AI-based virtual assistants and applications will also remove a lot of queuing by enabling consumers to pay quickly on their smartphones. Our research has revealed that consumers like the idea of using AI-powered, in-store screens (known as kiosks) to search out products that fit their needs but which they were not previously aware of. Throughout retail, voice commerce is a hot technology and will continue to revolutionise the way in which we buy goods and services online.
Over the last 24 months the public has been moving from cash to cards for purchases. Yet while retailers and retail services companies have been focused on the move to the contactless card, I believe its use could soon peak before commencing a decline. We are on the verge of a breakthrough in mass acceptance of smartphone payments either via Near Field technology using the existing contactless payment terminals, or via smartphone apps where the transaction payment takes place on customers’ devices.

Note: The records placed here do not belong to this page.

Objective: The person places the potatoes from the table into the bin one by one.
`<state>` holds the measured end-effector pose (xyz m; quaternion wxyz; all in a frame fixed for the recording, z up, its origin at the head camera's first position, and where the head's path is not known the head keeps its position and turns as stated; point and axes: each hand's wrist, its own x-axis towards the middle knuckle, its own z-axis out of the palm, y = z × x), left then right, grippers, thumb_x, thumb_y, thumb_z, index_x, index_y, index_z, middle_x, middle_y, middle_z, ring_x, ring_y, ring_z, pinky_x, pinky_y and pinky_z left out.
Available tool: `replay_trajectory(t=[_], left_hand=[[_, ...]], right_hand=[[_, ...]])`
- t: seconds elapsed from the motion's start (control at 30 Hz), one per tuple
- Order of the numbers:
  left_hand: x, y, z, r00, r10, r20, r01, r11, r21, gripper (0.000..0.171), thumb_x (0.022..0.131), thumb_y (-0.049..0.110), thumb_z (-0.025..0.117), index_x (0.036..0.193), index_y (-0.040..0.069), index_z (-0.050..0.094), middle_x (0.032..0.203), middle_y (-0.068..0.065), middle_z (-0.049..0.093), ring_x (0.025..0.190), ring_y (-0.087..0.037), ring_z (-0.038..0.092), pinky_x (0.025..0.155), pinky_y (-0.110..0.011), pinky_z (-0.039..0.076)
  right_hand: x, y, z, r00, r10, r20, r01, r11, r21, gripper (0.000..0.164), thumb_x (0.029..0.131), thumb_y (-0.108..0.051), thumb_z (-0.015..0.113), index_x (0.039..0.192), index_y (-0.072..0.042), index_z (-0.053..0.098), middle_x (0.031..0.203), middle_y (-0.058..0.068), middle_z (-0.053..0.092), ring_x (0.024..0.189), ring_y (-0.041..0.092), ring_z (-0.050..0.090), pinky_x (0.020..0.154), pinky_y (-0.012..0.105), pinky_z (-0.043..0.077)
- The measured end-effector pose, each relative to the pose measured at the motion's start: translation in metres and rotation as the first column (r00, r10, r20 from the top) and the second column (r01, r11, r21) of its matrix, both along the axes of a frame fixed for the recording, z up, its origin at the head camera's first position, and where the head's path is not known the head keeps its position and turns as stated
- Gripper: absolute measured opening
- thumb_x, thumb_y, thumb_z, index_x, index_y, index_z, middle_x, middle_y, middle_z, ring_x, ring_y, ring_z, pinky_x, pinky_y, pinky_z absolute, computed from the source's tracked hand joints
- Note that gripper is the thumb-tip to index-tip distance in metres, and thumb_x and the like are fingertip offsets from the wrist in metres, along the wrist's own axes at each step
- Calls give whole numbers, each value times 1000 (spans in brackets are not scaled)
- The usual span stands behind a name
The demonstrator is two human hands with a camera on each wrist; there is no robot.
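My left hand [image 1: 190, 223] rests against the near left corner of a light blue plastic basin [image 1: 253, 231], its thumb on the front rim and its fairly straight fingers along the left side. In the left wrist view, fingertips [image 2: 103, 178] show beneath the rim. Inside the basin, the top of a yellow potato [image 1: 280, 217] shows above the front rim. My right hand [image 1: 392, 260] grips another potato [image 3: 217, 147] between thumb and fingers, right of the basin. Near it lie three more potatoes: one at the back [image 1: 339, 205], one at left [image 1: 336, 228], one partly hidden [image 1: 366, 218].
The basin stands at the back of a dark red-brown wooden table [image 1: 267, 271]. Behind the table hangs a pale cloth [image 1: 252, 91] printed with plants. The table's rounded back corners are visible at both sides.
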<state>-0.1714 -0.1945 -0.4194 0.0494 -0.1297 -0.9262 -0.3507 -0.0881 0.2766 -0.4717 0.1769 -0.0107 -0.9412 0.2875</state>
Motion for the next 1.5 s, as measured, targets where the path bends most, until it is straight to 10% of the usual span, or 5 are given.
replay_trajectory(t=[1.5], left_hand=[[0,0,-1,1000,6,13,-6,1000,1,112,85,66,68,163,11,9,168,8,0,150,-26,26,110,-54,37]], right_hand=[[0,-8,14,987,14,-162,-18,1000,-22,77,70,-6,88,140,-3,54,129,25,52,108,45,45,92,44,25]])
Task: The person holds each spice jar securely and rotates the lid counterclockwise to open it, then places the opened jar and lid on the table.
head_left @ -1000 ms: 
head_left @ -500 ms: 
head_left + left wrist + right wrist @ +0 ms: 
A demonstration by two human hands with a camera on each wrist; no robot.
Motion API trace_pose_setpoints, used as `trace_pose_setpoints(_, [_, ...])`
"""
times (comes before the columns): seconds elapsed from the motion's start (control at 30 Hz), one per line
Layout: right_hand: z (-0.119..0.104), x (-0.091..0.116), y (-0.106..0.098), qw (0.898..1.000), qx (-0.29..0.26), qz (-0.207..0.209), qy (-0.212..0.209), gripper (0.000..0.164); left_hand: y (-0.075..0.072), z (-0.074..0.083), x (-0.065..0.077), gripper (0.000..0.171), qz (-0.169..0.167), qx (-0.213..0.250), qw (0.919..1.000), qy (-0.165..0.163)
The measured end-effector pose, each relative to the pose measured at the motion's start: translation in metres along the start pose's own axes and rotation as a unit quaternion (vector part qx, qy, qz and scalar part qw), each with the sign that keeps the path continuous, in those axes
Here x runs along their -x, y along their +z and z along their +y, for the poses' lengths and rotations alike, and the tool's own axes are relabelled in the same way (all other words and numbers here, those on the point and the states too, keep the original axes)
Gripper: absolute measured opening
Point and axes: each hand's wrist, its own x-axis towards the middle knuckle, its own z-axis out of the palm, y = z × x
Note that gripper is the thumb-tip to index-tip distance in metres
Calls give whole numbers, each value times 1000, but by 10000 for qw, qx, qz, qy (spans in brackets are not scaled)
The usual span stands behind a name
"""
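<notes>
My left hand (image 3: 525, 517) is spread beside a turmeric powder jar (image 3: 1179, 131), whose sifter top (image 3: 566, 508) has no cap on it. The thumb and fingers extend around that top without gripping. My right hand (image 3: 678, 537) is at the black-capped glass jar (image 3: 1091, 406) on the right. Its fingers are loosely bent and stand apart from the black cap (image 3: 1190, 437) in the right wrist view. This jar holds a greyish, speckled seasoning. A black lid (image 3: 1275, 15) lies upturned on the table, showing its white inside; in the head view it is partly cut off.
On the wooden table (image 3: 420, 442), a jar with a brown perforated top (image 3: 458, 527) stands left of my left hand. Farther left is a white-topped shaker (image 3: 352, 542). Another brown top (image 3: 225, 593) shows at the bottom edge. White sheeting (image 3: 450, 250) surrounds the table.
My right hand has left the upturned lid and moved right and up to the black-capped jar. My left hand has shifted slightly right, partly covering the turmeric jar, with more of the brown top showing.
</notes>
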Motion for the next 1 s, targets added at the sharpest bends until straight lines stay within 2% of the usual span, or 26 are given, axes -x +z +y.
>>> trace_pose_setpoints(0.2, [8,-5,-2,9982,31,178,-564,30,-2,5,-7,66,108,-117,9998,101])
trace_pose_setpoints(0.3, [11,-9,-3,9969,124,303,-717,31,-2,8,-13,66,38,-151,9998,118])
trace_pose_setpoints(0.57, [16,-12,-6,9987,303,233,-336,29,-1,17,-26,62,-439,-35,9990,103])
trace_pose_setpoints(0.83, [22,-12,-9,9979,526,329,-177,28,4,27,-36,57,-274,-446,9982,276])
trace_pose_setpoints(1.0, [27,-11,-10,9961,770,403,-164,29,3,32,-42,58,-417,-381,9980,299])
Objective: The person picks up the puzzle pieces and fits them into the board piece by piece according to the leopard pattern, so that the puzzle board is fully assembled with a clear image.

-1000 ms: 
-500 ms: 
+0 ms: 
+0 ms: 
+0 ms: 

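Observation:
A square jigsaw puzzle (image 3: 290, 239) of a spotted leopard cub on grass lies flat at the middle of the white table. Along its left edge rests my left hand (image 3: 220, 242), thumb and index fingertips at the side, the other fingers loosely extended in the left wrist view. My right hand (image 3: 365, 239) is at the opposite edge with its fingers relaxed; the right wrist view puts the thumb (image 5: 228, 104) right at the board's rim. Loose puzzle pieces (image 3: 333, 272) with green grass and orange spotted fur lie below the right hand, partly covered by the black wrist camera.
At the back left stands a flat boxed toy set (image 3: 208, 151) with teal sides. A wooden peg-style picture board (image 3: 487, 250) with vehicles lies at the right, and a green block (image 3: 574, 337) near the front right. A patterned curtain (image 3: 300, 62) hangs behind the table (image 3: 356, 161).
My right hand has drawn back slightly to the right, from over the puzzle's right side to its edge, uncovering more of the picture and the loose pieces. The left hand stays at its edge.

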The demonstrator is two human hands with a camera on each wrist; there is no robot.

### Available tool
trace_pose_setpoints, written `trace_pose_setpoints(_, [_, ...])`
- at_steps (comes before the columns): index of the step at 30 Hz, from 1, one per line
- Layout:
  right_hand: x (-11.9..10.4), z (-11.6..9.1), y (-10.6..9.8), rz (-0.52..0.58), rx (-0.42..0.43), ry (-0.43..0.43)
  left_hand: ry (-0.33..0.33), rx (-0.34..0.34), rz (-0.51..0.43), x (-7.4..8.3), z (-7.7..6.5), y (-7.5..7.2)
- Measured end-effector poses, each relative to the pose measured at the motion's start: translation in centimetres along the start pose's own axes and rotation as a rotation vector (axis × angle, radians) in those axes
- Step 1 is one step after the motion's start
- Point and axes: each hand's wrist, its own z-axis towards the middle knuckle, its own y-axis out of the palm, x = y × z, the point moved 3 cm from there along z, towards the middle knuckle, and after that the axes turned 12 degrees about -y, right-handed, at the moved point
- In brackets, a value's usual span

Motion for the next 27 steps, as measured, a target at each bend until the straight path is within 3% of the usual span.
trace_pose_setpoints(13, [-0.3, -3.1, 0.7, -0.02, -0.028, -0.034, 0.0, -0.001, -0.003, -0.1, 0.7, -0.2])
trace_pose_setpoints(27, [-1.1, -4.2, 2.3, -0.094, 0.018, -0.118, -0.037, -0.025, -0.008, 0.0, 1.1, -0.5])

The picture is similar with virtual reality (VR) and augmented reality (AR). VR headsets, which create an immediate but entirely artificial 3D environment, are increasingly part of the infrastructure of gaming. VR in retail tends to be restricted to providing spectacular promotional experiences, such as test-driving a car in dramatic landscapes. AR, on the other hand, will continue to expand. Retail will always be subject to unpredictable forces and trends, but if one thing is certain, it is that technology is now a key driver in terms of footfall and revenue. There is every reason to be upbeat, especially when retailers understand how to use technology.